Ghana inks US$260 million World Bank deal to tackle energy sector inefficiencies
Ghana has signed a US$260 million deal with the World Bank to help solve the US$1.2 billion energy sector losses and other inefficiencies in the sector.
The deal, under the Energy Sector Recovery Programme, comprises a US$ 250 m credit metering procurement package and a US$10m clean cooking grant component in line with the Bank’s Programme for Results (PforR) initiative.
Per the agreement, the World Bank would be facilitating the procurement of the one million metres through competitive bidding, with the clean cooking component seeing an advance of 20 per cent financing requirement initially.
All these are tied to targets, including the transmission of energy generation in the most cost-efficient way, transparency in the Cash Waterfall Mechanism, and optimal reduction in losses in ECG revenue collection.
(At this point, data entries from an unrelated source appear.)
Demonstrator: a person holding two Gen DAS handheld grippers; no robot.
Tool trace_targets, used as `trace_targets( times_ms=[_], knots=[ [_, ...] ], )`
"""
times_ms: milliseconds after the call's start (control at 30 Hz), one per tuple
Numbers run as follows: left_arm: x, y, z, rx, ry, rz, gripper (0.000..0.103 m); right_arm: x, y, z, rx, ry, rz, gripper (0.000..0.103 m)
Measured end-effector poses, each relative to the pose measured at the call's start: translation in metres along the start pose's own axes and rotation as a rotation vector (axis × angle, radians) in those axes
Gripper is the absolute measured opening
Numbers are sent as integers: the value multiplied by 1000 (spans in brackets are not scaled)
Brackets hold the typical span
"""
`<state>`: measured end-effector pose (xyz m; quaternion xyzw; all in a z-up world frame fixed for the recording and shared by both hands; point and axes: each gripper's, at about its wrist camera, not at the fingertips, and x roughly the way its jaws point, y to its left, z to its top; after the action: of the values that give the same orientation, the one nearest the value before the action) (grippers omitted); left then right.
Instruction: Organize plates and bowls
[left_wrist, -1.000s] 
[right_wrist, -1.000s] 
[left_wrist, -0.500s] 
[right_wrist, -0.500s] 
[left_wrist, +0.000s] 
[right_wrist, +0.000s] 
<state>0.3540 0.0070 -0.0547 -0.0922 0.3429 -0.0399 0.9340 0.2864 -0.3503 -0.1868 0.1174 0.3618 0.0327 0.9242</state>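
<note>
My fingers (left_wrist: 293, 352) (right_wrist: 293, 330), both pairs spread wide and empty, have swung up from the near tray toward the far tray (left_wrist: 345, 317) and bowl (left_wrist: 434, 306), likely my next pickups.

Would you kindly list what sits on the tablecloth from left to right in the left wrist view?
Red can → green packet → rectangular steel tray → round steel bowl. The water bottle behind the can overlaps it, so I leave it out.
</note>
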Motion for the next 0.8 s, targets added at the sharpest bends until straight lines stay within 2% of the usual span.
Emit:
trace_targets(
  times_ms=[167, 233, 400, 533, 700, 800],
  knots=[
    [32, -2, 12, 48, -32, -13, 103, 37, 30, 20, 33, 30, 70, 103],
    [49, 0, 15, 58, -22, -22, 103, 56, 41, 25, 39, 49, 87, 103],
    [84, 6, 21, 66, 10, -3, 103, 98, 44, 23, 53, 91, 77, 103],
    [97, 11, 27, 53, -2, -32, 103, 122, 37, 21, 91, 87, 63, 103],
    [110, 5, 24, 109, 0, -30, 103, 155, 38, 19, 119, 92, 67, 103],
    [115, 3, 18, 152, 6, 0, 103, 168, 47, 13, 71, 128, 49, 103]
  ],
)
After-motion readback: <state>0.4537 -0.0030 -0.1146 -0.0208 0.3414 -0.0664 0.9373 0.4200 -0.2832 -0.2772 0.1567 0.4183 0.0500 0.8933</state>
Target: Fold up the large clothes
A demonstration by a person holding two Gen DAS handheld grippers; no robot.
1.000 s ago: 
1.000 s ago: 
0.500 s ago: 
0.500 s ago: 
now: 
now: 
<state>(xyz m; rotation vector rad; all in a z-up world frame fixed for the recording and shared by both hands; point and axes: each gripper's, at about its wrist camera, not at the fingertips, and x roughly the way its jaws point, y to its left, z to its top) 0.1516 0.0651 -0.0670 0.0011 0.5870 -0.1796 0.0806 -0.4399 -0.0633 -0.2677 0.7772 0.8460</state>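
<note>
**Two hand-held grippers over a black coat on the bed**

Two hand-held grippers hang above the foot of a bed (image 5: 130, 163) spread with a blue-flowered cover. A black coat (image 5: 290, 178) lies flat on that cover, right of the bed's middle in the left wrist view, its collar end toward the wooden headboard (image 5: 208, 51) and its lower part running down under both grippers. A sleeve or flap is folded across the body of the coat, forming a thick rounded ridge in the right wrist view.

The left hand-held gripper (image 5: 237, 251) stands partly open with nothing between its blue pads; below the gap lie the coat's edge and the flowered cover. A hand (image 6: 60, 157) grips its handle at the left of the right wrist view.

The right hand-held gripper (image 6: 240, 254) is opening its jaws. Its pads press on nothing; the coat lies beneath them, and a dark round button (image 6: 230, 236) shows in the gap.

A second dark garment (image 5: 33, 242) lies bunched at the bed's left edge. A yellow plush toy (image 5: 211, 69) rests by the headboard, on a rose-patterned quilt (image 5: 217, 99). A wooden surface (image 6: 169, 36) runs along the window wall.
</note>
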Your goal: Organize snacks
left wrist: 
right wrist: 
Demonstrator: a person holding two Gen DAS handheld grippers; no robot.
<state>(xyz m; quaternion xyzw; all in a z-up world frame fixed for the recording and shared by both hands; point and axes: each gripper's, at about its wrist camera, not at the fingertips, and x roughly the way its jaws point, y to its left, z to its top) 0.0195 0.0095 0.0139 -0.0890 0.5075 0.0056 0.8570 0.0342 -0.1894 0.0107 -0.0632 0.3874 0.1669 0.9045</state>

It is also expected that there would be a drastic reduction in the country’s metering gap, and the integration of the new metres into the billing system to improve commercial loss.
Speaking at the signing event, Dr Mohammed Amin Adam, Finance Minister, said the government would leave no stone unturned in ensuring efficiency in the energy sector and increasing financial viability by doing things differently.
He charged the Electricity Company of Ghana (ECG) to end the high electricity distribution losses and low collection rates in the energy sector, which in 2024 alone has made the government to spend approximately, GHS18 billion (US$1.2 bn) in financing energy sector shortfalls.
“The cash waterfall mechanism must be adhered to… and we won’t compromise,” he said and tasked the ECG to ensure that all collections made went into the system and redistributed to beneficiaries to build confidence in the investor community.
“Through this project we have an opportunity to build a robust energy infrastructure that will remain the backbone of a thriving economy. Ultimately, our objective is not to only stabilise our energy sector but also enhance the quality of life for our citizens,” Dr Amin Adam said.
Mr Collins Adomako-Mensah, Deputy Energy Minister, pledged to meet all the timeliness and targets in the project implementation, adding that a team had been established to monitor all beneficiary agencies.
Dr Robert Taliercio O’Brien, World Bank Country Director, Ghana, Liberia, and Sierra Leone, said the programme would help improve energy sector efficiency and financial performance.
He expressed concern about US$1.2bn shortfalls in the sector, which was more than the average disbursement the Bank provided to Ghana on an annual basis, calling for compliance to the objectives of the deal.
Mr Asjish Khanna, Protective Manager, West and Central Africa Energy, World Bank, noted that the financing arrangement under the agreement would provide better results because it was tied to performance.
“This is better because rather than releasing money not achieving the results, this format of financing ensures that money is disbursed only after the achievement of results,” he said.
“We are asking ECG’s financial accounts audited to be disclosed annually at a particular time every year, once they disclose it in year one, a certain money would be,” he stated.
“Similarly, everyone believes that ECG collection and losses are not optimal, so they have a target for reducing the losses, depending on how much losses are reduced every year, again, a certain portion of money is released,” he added.
Mr Khanna said those measures were to ensure that Ghanaians felt they have the meters with the right consumption, while ECG reduced its fiscal drain, saying, “efficiency in ECG, better service to people.”